FORT HOOD, Texas (AP) — The Army psychiatrist charged in the Fort Hood shooting rampage, just days before he's set to go on trial, has released more of his writings about America and Islam.
Foxnews.com on Thursday posted documents in which Maj. Nidal Hasan renounced his U.S. citizenship and soldier's oath and denounced democracy. Hasan is charged in the November 2009 rampage that killed 13 soldiers and wounded more than 30 people at the Texas Army post. His court-martial is scheduled to start Tuesday.
The renunciation of U.S. citizenship is contained in a handwritten note dated Oct. 18, 2012, Fox News reported. A typewritten note that does not have a date says it is not "permissible" for someone to prefer American democracy over traditional Islamic Sharia law, the network also reported. Hasan wrote that Muslims should not "compromise their beliefs" for the sake of non-Muslims.

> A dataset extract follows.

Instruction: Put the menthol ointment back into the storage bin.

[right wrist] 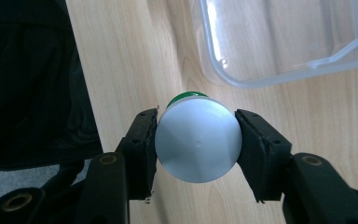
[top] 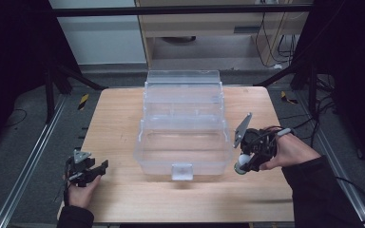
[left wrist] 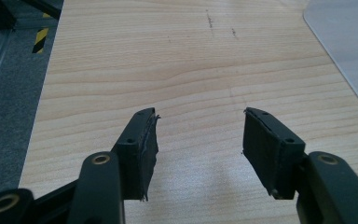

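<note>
High view: your right gripper holds a can just right of the clear box on the surface, left gripper view: your left gripper jaws wide, nothing between, right gripper view: jaws clamp the can's silver end beside the box.

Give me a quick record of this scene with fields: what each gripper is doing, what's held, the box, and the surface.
Right gripper: shut on a round white container with a green band, held beside the box's right front corner
Left gripper: open, nothing between its jaws, over bare wood
Box: clear plastic tiered storage box, opened out, compartments look empty
Box position: middle of the table
Surface: light wooden table
</note>
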Tool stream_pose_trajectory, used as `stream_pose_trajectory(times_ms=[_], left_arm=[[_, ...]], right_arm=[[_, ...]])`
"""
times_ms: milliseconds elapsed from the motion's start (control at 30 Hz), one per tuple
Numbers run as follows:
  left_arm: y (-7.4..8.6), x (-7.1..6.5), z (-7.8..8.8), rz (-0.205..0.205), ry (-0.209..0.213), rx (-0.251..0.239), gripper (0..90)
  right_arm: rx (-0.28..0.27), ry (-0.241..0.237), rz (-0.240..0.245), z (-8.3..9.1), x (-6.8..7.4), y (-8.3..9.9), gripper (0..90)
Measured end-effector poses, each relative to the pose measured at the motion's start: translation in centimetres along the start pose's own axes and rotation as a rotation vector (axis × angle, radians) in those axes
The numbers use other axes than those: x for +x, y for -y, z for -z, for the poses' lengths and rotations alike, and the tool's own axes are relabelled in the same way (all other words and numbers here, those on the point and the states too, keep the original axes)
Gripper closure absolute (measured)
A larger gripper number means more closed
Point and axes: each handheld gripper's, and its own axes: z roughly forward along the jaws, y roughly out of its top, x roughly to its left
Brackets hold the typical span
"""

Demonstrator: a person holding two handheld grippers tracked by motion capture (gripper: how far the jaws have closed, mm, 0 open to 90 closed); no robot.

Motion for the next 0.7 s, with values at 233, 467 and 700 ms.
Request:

Hasan also wrote about Anwar al-Awlaki, a radical U.S.-born Islamic cleric killed by a drone strike in Yemen in 2011. The government has said that Hasan, a U.S.-born Muslim, had sent more than a dozen emails to al-Awlaki starting in December 2008. Hasan described al-Awlaki as his "teacher, mentor and friend," Fox News reported.
The documents were released by Hasan through his attorney for civil issues, John Galligan. The Belton, Texas, attorney confirmed to The Associated Press that he provided the writings to Fox News at Hasan's direction. Galligan said his client did not authorize release of the documents to other news media outlets.
Hasan is charged with 13 counts of premeditated murder and 32 counts of attempted premeditated murder. Hasan, who faces the death penalty if convicted, is serving as his own attorney in his court-martial.